■ Eine Tagung der evangelischen Akademie Tutzing fragte nach den Frauen in der Wissenschaft: Menschliches, Allzumännliches
Nur einen Moment lang war Stille im Raum: ein beklommenes Innehalten, eine plötzliche Ratlosigkeit. Vorausgegangen war eine schlichte Frage: „Ja, fühlen Sie sich denn diskriminiert?“
Die ins junge Plenum Fragende war eine jener Damen auf dem Podium, die als kollektive Ausnahmen des deutschen Wissenschaftsbetriebes gelten können: Promovierte zwischen 60 und 80 Jahren. Frauen also, die während des Nationalsozialismus und in den fünfziger Jahren studierten und ihre Doktorarbeit schrieben, um dann die Universität zu verlassen. Die Chemikerin Hildegard Hamm-Brücher wählte die Politik, die Theologin Elisabeth Gössmann das wissenschaftliche Exil in Japan, die Botanikerin Ingrid Roth lehrte als Professorin in Venezuela. Ihre Biographien sind Stellvertretung und Ausnahme zugleich: wenn sie auch, wie die 1978 (sic!) habilitierte Gössmann, siebenunddreißig Mal bei der Bewerbung um eine deutsche Professur scheiterten, sich nicht im klassischen (männlichen) Sinne etablieren konnten, so repräsentieren sie doch, nicht zuletzt durch ihre Selbstdarstellung, ein biographisches Gelingen.
Dieses Gelingen hat seinen Preis, und eben jener drückt sich in der oben zitierten Frage aus: Wer „es geschafft hat“, obwohl fast alles dagegen sprach, neigt zur Verdrängung der überwundenen Widerstände. Die Frauen im deutschen Universitätsbetrieb, die – im Gegensatz zu den erwähnten – zu jenen 5 Prozent gehören, die als Ordinaria die vollkommene Gleichstellung mit den männlichen Kollegen erreicht haben, annullieren in der bewußten Selbstdarstellung oft genug jene Widrigkeiten, deren Folgen sie erkennbar tragen. Wer Opfer war und diesen Status verlassen hat, identifiziert sich nicht gern mit seiner stigmatisierten Herkunft.
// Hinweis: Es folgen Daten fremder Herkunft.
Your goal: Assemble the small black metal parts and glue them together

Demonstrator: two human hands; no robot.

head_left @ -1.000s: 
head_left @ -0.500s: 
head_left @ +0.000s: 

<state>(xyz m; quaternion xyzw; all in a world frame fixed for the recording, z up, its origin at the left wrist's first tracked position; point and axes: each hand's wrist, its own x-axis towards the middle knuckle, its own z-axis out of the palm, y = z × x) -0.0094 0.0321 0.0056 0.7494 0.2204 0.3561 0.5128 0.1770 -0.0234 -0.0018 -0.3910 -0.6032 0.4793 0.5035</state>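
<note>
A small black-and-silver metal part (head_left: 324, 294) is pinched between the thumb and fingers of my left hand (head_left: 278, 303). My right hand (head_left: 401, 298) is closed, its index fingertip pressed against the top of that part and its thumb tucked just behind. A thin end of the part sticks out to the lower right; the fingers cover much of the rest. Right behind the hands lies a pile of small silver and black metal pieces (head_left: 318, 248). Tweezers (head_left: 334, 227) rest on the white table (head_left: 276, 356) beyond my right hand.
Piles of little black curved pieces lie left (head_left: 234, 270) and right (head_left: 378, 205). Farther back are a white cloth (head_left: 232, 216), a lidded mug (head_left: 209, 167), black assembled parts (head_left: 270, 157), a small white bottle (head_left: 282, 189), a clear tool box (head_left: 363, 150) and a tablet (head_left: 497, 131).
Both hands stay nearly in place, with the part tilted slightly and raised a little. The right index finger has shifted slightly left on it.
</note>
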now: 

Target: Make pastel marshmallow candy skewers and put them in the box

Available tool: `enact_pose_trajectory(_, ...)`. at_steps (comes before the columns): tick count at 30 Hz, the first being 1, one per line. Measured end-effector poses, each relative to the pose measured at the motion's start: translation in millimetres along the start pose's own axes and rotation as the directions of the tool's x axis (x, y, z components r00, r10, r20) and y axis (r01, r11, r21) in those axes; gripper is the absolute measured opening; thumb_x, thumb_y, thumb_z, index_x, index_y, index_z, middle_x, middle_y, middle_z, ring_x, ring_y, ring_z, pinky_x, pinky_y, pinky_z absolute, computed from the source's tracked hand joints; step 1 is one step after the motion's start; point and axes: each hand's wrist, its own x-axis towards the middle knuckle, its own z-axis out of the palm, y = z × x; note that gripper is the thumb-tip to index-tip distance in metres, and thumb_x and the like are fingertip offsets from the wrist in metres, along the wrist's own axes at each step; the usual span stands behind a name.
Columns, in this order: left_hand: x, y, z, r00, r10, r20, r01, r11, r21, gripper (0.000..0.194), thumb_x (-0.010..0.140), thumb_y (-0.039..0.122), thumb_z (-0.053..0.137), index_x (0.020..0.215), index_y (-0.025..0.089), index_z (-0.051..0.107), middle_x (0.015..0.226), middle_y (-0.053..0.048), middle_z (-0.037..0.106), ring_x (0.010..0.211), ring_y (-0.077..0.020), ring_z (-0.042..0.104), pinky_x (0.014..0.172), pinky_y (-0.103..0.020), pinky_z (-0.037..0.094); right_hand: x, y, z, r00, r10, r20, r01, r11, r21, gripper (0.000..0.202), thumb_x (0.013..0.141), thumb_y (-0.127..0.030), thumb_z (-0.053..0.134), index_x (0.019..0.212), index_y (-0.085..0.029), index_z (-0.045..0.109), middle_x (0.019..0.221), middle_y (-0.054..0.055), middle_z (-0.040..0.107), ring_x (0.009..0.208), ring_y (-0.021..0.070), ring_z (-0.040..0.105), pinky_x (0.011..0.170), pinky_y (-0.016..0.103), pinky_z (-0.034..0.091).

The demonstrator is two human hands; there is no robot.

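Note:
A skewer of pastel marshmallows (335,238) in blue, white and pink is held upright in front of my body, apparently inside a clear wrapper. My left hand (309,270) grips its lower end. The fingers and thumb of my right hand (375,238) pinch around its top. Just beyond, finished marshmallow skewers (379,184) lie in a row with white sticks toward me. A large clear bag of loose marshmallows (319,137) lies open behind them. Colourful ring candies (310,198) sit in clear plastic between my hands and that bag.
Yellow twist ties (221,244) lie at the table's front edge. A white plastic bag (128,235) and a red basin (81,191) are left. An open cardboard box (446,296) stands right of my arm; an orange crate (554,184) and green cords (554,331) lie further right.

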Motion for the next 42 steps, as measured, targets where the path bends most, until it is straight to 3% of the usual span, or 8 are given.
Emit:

Die Stille nach der Frage blieb – zunächst. Erst peu à peu, in Nebensätzen wie in langen, kontextuellen Erzählungen löste die Tagung das Rätsel, warum von etwa 50 Prozent Studentinnen seit den siebziger Jahren in der Bundesrepublik – und nur hier – ein Anteil von gerade mal knapp fünf Prozent Professorinnen bleibt, Tendenz derzeit rückläufig: Es ist die Totalität der Bedingungen, eine Totalität, die es schwer macht, eine schlichte Frage wie die nach Diskriminierungserfahrungen kompakt und klar zu beantworten.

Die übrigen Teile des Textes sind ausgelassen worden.